- Len Waters Estate Location in metropolitan Sydney
- Country: Australia
- State: New South Wales
- City: Sydney
- LGA: City of Liverpool;
- Location: 39 km (24 mi) SW of Sydney;
- Established: 2009

Government
- • State electorate: Liverpool;
- • Federal division: Werriwa;
- Postcode: 2171
Suburbs around Len Waters Estate
| Cecil Park | Elizabeth Hills | Green Valley |
| Middleton Grange | Len Waters Estate | Hinchinbrook |
| West Hoxton | Hoxton Park | Prestons |

= Len Waters Estate =

Len Waters Estate is a small industrial estate of Sydney, in the state of New South Wales, Australia.

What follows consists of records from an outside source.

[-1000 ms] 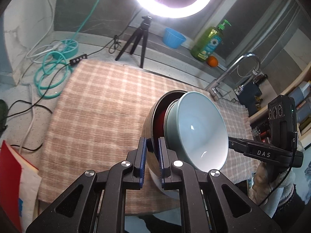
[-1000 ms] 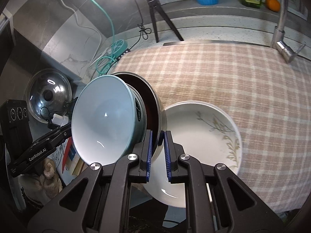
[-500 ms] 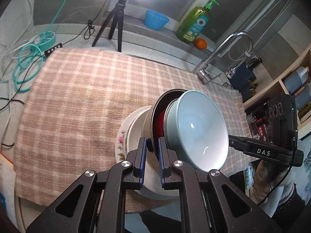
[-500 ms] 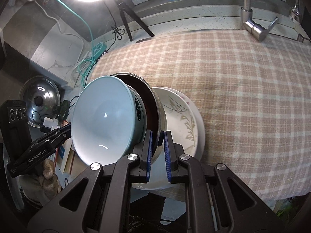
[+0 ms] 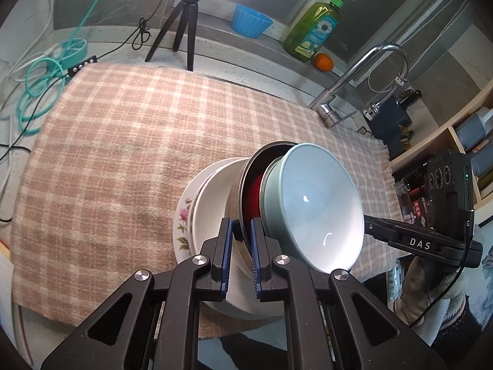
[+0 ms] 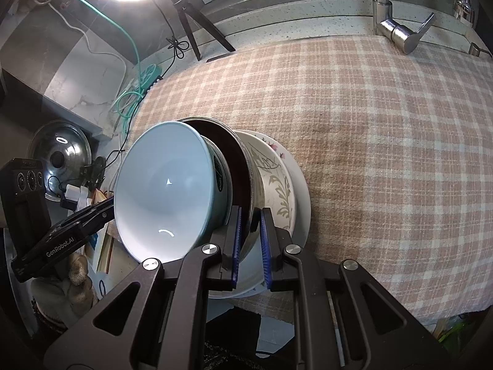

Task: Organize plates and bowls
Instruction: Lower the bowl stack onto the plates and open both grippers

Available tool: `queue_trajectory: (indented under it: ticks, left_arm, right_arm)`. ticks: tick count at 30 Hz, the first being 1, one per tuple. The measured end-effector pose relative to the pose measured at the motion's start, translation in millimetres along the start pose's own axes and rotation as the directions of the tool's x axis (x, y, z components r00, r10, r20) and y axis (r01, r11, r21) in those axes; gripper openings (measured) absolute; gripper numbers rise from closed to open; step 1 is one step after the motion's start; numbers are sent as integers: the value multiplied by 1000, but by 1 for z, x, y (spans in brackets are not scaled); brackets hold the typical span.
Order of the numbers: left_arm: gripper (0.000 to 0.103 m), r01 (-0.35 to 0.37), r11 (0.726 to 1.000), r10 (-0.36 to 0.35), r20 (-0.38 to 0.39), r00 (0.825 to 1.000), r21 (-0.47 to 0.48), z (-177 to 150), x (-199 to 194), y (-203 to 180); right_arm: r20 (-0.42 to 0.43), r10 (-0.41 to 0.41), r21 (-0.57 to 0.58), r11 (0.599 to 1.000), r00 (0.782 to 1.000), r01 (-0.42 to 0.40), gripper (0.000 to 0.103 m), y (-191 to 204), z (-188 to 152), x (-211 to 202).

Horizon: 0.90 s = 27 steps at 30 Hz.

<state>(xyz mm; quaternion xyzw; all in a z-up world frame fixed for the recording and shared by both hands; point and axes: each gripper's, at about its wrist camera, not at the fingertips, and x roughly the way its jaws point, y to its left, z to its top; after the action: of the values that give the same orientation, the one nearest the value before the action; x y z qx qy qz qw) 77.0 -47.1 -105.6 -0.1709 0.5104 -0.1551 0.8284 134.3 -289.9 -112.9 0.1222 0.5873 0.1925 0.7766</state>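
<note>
- Bowls, nested: pale blue bowl [image 5: 311, 206] sits inside a steel bowl [image 5: 246, 185] with a red inner wall, both tipped on edge.
- Left gripper [image 5: 238, 254] is clamped on the steel bowl's rim, blue pads on either side of the wall.
- Right gripper [image 6: 249, 246] is clamped on the same rim from the opposite side; the blue bowl's mouth faces the gap between the two grippers.
- Just behind the bowls: stack of white plates [image 6: 283, 185], the top one with a leaf print, a lower one with a pink flower rim [image 5: 184, 215]. Cannot tell whether the steel bowl touches the stack.
- Plates rest on a checked cloth [image 5: 123, 141] near its front edge.
- Beyond the cloth: tripod [image 5: 181, 21], tap [image 5: 354, 86], soap bottle [image 5: 314, 30], orange [image 5: 323, 61], blue cup [image 5: 251, 24].
</note>
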Motion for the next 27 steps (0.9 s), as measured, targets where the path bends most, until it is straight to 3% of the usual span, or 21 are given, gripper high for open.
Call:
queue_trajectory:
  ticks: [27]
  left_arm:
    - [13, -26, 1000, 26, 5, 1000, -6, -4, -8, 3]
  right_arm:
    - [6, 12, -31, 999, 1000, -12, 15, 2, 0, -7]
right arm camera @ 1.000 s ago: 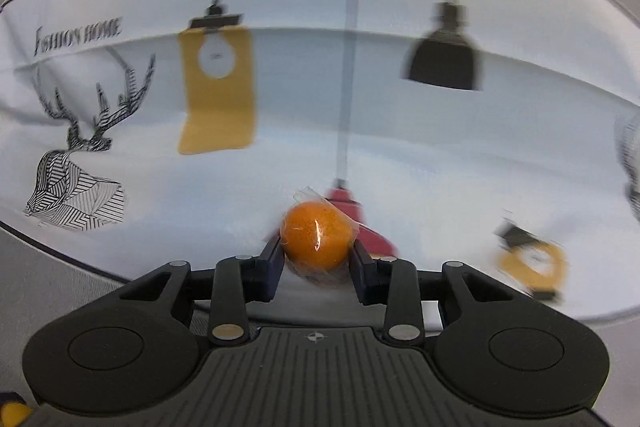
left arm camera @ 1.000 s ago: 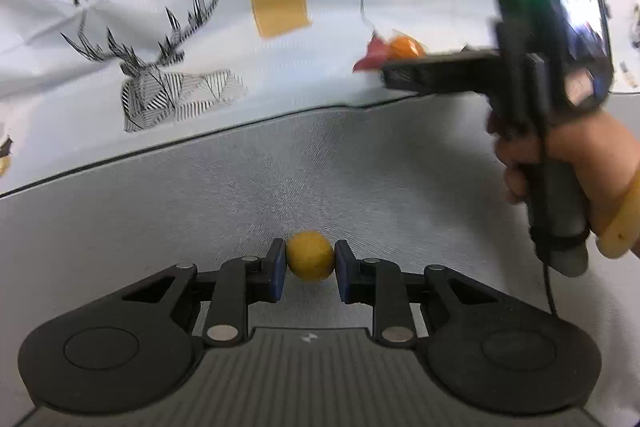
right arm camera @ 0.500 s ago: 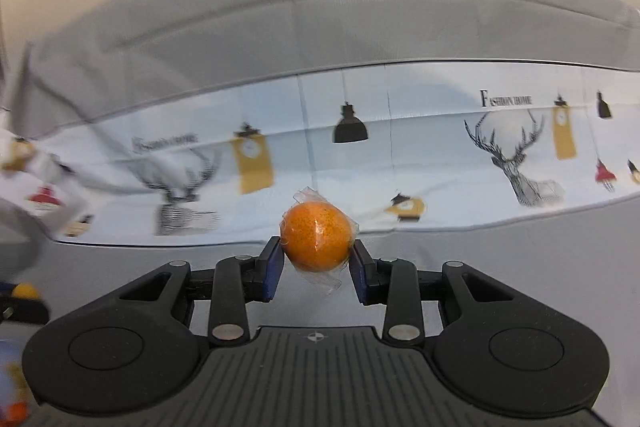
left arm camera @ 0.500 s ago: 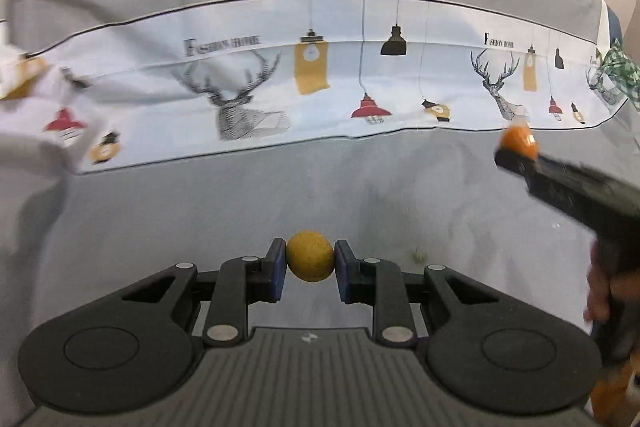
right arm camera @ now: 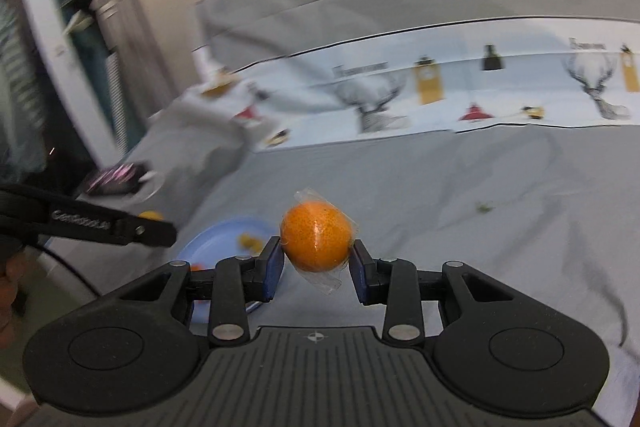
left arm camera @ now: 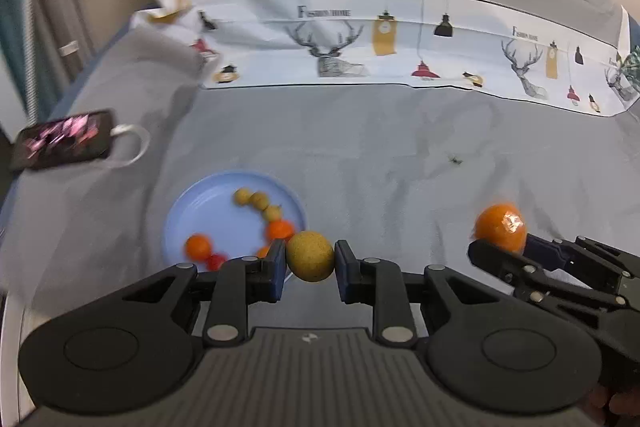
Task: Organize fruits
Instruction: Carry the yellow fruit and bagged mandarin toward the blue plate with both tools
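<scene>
Far left on the grey bedsheet (left arm camera: 380, 147): a phone (left arm camera: 64, 139) with a lit screen and a white cable looped at its end. Nearer, a blue plate (left arm camera: 200, 211) flat on the sheet, carrying three small yellow-green fruits (left arm camera: 258, 201) in a curved row plus several small orange and red ones, blurred.

Left gripper (left arm camera: 310, 259) levelled low over the sheet, pointing forward, its tips above the plate's near right edge. Between the blue pads, a round yellow fruit (left arm camera: 310, 257), pinched on both sides, jaws drawn in narrow around it. Seen from the right wrist view as a dark bar (right arm camera: 92, 223) reaching in from the left above the plate (right arm camera: 224, 239).

Further right, right gripper (right arm camera: 317, 259) held level beside the left one, apart from it, also aimed forward. Jaws closed to a moderate gap on a plastic-wrapped orange (right arm camera: 316, 241), film sticking out above and below the pads. Same orange (left arm camera: 500, 231) visible in the left wrist view at the tip of the right gripper (left arm camera: 504, 247), above bare sheet, right of the plate.

Behind all, a white printed cloth band (left arm camera: 400, 43) with deer and lamps.
</scene>
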Demonstrator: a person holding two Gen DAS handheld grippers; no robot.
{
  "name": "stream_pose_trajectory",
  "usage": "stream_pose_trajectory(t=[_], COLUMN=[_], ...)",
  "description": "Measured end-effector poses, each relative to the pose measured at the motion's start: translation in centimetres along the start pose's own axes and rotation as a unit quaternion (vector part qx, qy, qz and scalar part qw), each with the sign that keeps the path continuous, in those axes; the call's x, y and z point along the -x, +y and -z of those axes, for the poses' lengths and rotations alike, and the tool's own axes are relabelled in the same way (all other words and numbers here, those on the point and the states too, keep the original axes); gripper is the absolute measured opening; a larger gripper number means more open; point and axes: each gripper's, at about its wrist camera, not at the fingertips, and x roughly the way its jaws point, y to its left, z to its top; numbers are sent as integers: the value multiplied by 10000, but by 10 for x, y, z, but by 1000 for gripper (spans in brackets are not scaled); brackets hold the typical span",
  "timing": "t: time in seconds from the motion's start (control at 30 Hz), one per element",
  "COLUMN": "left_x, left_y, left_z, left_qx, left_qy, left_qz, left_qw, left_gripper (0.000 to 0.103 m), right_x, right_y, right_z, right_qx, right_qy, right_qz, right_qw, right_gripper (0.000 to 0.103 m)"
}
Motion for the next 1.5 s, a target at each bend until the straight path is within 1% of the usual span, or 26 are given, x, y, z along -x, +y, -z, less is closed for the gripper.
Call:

Len Waters Estate is located 39 kilometres south-west of the Sydney central business district, in the local government area of the City of Liverpool.

==Background==
The estate was named in honour of Len Waters, the first Aboriginal Australian military aviator. Along with Elizabeth Hills, Len Waters Estate used to be part of a greater Cecil Hills until being developed by Mirvac. Len Waters Estate occupies land formerly part of Hoxton Park Airport. This small industrial suburb mostly consists of two distribution centres, a Transit Systems bus depot and a Bunnings hardware store.